In power production problems maximum power and minimum entropy production and inherently connected by the Gouy–Stodola law. In this paper various mathematical tools are applied in dynamic optimization of power-maximizing paths, with special attention paid to nonlinear systems. Maximum power and/or minimum entropy production are governed by Hamilton–Jacobi–Bellman (HJB) equations which describe the value function of the problem and associated controls. Yet, in many cases optimal relaxation curve is non-exponential, governing HJB equations do not admit classical solutions and one has to work with viscosity solutions. Systems with nonlinear kinetics (e.g. radiation engines) are particularly difficult, thus, discrete counterparts of continuous HJB equations and numerical approaches are recommended.
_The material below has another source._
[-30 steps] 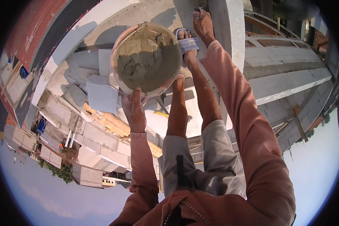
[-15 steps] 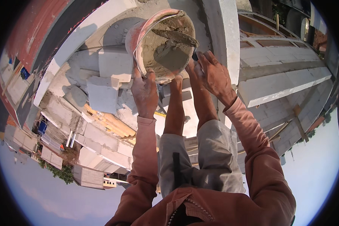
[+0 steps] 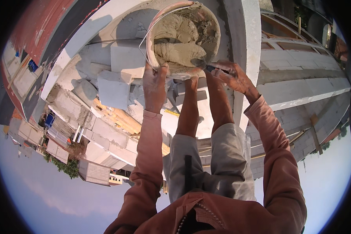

Discrete algorithms of dynamic programming (DP), which lead to power limits and associated availabilities, are effective. We consider convergence of discrete algorithms to viscosity solutions of HJB equations, discrete approximations, and the role of Lagrange multiplier λ associated with the duration constraint. In analytical discrete schemes, the Legendre transformation is a significant tool leading to original work function. We also describe numerical algorithms of dynamic programming and consider dimensionality reduction in these algorithms. Indications showing the method potential for other systems, in particular chemical energy systems, are given.